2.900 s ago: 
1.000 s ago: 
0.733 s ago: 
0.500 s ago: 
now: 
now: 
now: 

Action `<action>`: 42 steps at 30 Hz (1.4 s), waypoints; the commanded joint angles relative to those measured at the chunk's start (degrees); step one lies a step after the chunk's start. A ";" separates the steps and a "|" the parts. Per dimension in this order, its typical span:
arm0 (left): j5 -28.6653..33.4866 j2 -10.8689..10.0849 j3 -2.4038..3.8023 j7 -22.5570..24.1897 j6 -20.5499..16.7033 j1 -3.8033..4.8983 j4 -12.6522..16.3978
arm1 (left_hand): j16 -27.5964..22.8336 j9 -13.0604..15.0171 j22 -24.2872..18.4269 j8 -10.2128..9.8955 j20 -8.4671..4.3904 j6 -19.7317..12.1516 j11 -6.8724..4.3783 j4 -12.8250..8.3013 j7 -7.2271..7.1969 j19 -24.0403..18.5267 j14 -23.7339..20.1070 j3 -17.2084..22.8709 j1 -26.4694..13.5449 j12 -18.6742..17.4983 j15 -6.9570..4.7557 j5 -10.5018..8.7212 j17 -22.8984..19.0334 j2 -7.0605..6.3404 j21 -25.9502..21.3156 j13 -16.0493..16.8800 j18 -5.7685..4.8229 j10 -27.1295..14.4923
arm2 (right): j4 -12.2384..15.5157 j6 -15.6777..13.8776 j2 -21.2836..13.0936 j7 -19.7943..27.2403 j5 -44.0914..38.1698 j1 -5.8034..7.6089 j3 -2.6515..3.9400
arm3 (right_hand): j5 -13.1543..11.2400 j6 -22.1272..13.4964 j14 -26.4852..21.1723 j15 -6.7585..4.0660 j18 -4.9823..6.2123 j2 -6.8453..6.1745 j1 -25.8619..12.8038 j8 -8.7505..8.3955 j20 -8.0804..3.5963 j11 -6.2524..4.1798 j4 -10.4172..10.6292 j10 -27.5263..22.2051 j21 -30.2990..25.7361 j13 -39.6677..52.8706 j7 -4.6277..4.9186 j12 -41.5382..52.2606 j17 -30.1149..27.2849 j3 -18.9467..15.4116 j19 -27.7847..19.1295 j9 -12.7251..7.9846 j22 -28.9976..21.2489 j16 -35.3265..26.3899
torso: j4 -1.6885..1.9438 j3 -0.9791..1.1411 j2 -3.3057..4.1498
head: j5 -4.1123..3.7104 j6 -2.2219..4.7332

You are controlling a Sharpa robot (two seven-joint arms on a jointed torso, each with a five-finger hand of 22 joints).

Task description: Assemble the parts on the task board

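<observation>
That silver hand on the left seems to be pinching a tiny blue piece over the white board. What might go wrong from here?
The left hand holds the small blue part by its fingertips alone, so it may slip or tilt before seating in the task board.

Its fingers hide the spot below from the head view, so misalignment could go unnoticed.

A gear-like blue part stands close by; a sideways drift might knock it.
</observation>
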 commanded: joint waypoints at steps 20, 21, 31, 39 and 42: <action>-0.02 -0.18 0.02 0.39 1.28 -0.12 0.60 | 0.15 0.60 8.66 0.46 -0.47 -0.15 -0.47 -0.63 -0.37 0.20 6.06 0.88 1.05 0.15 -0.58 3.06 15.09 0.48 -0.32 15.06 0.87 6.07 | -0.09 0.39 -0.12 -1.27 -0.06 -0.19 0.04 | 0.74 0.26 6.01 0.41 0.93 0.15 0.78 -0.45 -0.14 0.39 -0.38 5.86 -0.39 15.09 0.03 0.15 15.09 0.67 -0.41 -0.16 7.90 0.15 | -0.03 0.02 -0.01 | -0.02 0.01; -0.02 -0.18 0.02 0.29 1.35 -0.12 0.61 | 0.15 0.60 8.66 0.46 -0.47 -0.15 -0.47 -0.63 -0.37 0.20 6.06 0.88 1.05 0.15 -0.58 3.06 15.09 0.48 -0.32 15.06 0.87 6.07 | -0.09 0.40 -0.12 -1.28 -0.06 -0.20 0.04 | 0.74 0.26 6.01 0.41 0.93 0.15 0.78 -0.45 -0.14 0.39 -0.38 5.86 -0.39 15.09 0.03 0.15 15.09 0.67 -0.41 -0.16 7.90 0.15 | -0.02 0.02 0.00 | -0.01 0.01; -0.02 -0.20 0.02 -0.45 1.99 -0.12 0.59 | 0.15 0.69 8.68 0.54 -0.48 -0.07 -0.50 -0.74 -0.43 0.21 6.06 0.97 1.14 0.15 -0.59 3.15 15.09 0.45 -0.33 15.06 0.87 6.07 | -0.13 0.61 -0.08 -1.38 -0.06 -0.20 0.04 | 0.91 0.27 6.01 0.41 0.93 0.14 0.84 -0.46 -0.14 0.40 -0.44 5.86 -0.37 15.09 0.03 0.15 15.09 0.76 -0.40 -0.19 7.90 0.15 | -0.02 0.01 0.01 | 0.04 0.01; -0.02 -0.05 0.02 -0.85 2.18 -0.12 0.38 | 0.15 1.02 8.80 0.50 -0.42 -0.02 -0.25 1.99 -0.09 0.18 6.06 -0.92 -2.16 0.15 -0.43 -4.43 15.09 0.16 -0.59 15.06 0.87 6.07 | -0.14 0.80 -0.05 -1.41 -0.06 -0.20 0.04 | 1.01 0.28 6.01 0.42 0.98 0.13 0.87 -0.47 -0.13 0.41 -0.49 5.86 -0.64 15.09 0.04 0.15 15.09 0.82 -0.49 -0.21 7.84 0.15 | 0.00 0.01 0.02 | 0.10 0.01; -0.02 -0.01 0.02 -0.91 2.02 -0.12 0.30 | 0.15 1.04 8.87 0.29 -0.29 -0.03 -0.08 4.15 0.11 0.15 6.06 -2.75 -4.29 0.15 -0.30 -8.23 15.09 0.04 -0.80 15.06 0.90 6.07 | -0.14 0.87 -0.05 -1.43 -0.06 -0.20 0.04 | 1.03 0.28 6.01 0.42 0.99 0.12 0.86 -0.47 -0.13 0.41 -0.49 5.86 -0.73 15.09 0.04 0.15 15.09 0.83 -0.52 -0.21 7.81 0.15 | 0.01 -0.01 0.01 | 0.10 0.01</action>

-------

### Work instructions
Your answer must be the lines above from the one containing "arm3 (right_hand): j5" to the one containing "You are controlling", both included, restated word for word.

### Answer to this problem
arm3 (right_hand): j5 -13.1543..11.2400 j6 -22.1272..13.4964 j14 -26.4852..21.1723 j15 -6.7585..4.0660 j18 -4.9823..6.2123 j2 -6.8453..6.1745 j1 -25.8619..12.8038 j8 -8.7505..8.3955 j20 -8.0804..3.5963 j11 -6.2524..4.1798 j4 -10.4172..10.6292 j10 -27.5263..22.2051 j21 -30.2990..25.7361 j13 -39.6677..52.8706 j7 -4.6277..4.9186 j12 -41.5382..52.2606 j17 -30.1149..27.2849 j3 -18.9467..15.4116 j19 -27.7847..19.1295 j9 -12.7251..7.9846 j22 -28.9976..21.2489 j16 -35.3265..26.3899
torso: j4 -1.6885..1.9438 j3 -0.9791..1.1411 j2 -3.3057..4.1498
head: j5 -4.1123..3.7104 j6 -2.2219..4.7332

You are controlling a Sharpa robot (two seven-joint arms on a jointed torso, each with a five-finger hand of 22 joints).

No further output is given for this exercise.